Les survivants du génocide des Arméniens ont transmis aux générations suivantes non seulement leurs récits, mais aussi le silence né d’une douleur indicible. Cet héritage est devenu le fondement de la lutte pour la mémoire, la justice et la reconnaissance, notamment pour les communautés arménienne, grecque et assyrienne.
Selon une publication de l’historien Thémistocle Kritikakos, les descendants des survivants du génocide en Australie ont entendu des récits incomplets au sein de leurs familles, ont constaté les traces de souffrances non cicatrisées et se sont donné pour mission de préserver la mémoire historique. C’est pourquoi ils participent activement à la recherche scientifique, aux programmes éducatifs, aux commémorations et aux activités politiques.
L’auteur souligne que la communauté arménienne est devenue l’une des pionnières du mouvement de reconnaissance du génocide, en tissant des réseaux de coopération efficaces et en contribuant également à la mobilisation des communautés grecque et assyrienne. Cette coopération a permis l’adoption de décisions relatives à la reconnaissance des génocides dans plusieurs États, dont la Nouvelle-Galles du Sud, l’Australie-Méridionale et la Tasmanie.
L’article accorde également une attention particulière au rôle historique de l’Australie. Durant la Première Guerre mondiale, des soldats australiens, des prisonniers de guerre et des participants à des missions humanitaires ont été témoins des atrocités de masse commises contre les Arméniens, les Grecs et les Assyriens dans l’Empire ottoman. Des volontaires et des personnels médicaux australiens ont également participé aux opérations de sauvetage et d’assistance à des milliers de réfugiés et d’orphelins.

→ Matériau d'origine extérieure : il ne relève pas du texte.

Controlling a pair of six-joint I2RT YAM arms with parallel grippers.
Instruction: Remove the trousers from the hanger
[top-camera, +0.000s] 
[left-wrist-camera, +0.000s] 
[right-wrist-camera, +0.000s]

Malgré les progrès réalisés dans certains États, l’Australie n’a pas encore reconnu officiellement le génocide des Arméniens. Cependant, les communautés arménienne, grecque et assyrienne poursuivent leur lutte commune, convaincues que le rétablissement de la justice historique et la préservation de la mémoire sont essentiels non seulement pour faire face au passé, mais aussi pour prévenir de tels crimes à l’avenir.
Selon l’auteur, le négationnisme du génocide demeure une de ses conséquences, et la préservation de la mémoire historique ainsi que l’élargissement de la reconnaissance internationale constituent les meilleurs moyens de lutter contre ce négationnisme.